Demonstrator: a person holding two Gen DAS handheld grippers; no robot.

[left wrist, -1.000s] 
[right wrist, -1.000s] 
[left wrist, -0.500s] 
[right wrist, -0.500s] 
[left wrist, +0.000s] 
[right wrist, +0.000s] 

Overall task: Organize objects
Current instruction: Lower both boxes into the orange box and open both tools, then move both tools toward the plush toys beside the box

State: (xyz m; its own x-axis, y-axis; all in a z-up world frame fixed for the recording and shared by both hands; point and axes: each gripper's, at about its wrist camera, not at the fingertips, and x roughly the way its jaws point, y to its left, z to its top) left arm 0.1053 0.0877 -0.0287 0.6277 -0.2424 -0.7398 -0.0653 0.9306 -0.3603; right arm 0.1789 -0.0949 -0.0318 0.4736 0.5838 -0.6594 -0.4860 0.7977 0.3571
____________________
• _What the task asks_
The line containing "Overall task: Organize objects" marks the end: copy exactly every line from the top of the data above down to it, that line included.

• _Response for this exercise_
Demonstrator: a person holding two Gen DAS handheld grippers; no robot.

[left wrist, -1.000s] 
[right wrist, -1.000s] 
[left wrist, -0.500s] 
[right wrist, -0.500s] 
[left wrist, +0.000s] 
[right wrist, +0.000s] 

Overall task: Organize objects

The response is now complete.